*Task goal:* The data below holds the lines to copy: everything from the line containing "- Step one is" to the line containing "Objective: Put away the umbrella", both ends included, set down exactly.

########

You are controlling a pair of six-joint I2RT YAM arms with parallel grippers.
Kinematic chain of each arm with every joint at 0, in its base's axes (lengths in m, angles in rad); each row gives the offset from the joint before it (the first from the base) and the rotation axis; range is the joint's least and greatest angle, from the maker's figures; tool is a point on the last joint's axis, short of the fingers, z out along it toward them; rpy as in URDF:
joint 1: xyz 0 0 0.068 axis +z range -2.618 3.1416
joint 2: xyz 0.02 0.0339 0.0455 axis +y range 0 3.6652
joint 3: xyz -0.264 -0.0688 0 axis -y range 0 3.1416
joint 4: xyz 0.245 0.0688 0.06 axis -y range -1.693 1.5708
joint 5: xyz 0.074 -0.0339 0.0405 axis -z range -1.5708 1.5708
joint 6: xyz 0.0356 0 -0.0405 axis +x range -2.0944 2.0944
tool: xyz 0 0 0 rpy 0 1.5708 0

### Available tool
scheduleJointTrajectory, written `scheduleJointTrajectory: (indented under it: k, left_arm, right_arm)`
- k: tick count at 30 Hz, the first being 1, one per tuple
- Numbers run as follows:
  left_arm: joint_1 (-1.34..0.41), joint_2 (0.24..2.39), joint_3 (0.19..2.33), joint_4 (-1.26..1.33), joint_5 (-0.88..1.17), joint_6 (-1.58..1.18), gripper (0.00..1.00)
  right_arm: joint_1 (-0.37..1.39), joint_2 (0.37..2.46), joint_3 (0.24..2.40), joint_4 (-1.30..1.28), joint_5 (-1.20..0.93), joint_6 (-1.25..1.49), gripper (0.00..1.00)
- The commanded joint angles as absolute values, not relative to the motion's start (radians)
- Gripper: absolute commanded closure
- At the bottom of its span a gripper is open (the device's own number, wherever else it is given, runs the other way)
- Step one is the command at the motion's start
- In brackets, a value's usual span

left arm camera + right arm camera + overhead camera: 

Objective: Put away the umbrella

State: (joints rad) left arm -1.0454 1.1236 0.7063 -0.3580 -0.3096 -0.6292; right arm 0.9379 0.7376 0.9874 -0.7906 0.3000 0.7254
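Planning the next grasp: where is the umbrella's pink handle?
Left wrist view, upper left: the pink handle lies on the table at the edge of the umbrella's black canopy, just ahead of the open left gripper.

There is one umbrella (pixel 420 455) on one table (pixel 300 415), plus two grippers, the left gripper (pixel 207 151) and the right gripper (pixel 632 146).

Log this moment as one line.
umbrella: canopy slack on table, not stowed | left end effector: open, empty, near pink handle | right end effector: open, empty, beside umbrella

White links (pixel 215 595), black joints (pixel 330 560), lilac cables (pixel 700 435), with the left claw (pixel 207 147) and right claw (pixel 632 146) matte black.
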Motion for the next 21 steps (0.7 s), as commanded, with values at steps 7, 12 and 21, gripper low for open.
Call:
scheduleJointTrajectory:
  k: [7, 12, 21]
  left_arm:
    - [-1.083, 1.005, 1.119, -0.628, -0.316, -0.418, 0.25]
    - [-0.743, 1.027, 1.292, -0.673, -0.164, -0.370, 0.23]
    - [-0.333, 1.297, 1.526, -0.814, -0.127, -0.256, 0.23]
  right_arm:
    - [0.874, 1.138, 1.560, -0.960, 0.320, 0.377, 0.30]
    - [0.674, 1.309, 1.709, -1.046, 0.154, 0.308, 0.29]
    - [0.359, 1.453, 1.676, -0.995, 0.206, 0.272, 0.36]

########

*Solved exercise:*
- Step one is the command at the motion's start
- In brackets, a value's usual span

left arm camera + right arm camera + overhead camera: 

Objective: Put away the umbrella

The answer has been given in full.